Note each line of the listing that contains the string "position", and copy it.
(Beginning of Source data)
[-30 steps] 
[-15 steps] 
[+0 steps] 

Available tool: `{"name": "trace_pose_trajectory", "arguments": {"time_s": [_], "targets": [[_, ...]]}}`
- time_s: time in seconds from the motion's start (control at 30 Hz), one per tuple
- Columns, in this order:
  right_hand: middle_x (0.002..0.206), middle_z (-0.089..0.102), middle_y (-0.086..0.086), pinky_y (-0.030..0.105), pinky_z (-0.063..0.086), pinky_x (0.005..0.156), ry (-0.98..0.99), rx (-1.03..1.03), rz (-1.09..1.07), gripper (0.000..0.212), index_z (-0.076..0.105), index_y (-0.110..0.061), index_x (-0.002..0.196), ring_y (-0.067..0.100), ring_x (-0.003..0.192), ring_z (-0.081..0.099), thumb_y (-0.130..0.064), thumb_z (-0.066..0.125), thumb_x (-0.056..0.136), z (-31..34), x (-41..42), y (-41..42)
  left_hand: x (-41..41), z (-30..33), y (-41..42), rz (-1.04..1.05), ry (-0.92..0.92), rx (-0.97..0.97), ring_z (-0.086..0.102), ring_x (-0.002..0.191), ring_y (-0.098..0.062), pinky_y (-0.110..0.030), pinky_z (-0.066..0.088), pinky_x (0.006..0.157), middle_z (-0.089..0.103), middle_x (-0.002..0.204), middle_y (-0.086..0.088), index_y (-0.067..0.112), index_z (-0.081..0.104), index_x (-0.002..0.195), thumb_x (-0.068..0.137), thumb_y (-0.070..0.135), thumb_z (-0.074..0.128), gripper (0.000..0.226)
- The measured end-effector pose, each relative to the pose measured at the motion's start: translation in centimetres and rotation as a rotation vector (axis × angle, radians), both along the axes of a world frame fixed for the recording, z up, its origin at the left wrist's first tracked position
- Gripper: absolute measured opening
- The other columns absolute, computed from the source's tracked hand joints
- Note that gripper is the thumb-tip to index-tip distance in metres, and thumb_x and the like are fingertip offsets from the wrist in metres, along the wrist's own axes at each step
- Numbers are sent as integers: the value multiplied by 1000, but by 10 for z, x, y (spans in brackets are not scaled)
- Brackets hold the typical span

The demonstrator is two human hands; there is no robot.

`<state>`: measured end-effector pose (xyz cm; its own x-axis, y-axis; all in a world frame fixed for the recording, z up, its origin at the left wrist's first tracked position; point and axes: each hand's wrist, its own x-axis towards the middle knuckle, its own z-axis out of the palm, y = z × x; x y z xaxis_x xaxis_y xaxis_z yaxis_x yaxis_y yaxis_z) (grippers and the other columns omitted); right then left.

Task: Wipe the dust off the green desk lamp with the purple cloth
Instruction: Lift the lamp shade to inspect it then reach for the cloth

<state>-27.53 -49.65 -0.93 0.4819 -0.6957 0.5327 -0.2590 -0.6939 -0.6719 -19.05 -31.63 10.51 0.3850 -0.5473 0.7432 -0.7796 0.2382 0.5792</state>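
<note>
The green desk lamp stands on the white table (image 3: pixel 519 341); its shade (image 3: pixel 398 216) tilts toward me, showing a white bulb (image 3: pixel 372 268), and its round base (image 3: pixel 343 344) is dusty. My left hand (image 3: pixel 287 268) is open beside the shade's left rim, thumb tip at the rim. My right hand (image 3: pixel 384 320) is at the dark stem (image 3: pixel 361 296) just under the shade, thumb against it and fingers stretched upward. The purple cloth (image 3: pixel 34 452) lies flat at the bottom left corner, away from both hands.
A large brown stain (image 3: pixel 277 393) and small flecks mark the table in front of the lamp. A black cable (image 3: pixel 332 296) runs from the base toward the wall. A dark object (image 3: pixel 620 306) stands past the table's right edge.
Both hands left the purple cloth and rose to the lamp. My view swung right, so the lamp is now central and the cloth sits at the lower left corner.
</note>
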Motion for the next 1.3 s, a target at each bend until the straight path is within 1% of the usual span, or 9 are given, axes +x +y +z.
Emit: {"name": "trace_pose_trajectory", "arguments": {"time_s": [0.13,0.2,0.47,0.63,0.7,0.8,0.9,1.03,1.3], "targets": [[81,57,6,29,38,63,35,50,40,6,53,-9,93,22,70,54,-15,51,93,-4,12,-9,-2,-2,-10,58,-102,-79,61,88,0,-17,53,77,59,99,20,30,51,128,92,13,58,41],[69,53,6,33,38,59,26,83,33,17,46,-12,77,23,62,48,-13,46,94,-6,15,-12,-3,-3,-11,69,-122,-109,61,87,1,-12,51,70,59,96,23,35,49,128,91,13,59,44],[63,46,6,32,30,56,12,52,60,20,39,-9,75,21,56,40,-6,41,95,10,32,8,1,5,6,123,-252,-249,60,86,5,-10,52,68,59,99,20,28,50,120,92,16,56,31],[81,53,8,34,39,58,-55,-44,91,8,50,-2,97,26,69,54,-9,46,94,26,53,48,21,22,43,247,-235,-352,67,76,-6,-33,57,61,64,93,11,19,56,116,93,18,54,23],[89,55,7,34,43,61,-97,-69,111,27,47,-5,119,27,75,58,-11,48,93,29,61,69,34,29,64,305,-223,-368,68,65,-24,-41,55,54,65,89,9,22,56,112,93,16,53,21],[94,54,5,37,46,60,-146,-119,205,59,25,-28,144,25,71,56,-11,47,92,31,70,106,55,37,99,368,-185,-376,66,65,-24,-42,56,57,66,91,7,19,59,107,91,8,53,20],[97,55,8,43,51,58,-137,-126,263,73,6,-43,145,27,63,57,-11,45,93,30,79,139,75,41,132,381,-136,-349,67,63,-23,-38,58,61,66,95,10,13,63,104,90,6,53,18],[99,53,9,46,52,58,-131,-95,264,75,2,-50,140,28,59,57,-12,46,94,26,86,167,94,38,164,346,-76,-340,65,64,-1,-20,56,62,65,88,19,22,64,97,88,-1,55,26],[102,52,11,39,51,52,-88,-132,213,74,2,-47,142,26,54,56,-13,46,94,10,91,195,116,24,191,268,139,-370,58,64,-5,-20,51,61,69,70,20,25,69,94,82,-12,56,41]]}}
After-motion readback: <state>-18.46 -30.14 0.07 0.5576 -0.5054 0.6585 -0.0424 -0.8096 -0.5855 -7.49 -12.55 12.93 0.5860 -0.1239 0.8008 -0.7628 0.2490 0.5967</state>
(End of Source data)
**Response area:**
- The measured end-effector pose, each relative to the pose measured at the motion's start: translation in centimetres and rotation as a rotation vector (axis × angle, radians), both along the axes of a world frame fixed for the recording, z up, its origin at the left wrist's first tracked position
`<state>`: measured end-effector pose (xyz cm; its own x-axis, y-axis; all in a world frame fixed for the recording, z up, its origin at the left wrist's first tracked position; point and axes: each hand's wrist, its own x-axis towards the middle knuckle, its own z-axis out of the palm, y = z × x; x y z xaxis_x xaxis_y xaxis_z yaxis_x yaxis_y yaxis_z) (grippers and the other columns omitted); right then left.

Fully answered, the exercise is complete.